Questions to Consider

Who were the audience?

It is important to understand the original audience to understand a bit better the intent of the message. This second parable is no exception. Lets read the first three verses to ensure we know who is hearing this story for the very first time!

Luke 15:1 Now the tax collectors and sinners were all drawing near to hear him.
Luke 15:2 And the Pharisees and the scribes grumbled, saying, “This man receives sinners and eats with them.”
Luke 15:3 So he told them this parable:

As we pointed out in the last post, we have tax collectors and sinners drawing near to Him! But look – them Pharisees and Scribes are lurking about, checking out this preacher, protecting the nation from heresy and false prophets. What heros!
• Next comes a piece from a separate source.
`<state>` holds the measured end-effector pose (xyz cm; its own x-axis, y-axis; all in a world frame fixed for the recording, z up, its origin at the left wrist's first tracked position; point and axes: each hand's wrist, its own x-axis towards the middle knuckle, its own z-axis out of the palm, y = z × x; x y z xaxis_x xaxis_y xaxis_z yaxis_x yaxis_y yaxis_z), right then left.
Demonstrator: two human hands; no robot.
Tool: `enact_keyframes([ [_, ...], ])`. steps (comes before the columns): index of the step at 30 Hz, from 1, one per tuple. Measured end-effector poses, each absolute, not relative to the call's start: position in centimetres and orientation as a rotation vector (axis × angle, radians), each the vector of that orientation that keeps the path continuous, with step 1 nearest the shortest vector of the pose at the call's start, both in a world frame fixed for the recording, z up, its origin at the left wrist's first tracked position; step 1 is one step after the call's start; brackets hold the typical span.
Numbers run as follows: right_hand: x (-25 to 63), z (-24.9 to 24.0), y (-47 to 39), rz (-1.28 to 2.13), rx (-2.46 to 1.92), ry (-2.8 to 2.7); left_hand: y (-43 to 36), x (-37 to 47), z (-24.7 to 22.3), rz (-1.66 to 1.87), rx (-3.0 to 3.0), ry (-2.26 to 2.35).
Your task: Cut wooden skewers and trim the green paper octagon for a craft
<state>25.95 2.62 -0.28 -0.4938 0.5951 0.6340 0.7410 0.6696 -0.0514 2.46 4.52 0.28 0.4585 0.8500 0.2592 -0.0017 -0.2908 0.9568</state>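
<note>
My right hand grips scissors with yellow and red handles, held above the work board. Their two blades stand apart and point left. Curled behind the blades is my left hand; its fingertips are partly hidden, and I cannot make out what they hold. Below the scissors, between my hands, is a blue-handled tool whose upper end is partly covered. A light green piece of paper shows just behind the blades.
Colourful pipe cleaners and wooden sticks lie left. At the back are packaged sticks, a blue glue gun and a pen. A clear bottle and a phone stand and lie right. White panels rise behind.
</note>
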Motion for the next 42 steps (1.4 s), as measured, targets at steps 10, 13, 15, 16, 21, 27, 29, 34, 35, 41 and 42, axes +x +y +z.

When did the Lord give this parable?

This parable was given within three months of the passion week. For a helpful document, providing a list of all the events in Jesus Life, check out the following download.

Where did the Lord teach the parable?

During the last three months of the Lord’s time in Israel, much of it was spent in Perea, on the eastern side of the Jordan, and finally in Jerusalem.

Why did the Lord give this message?

This final parable continues with the theme mentioned previously, that is of reckless love for the sought and rejoicing with neighbors when the lost is found.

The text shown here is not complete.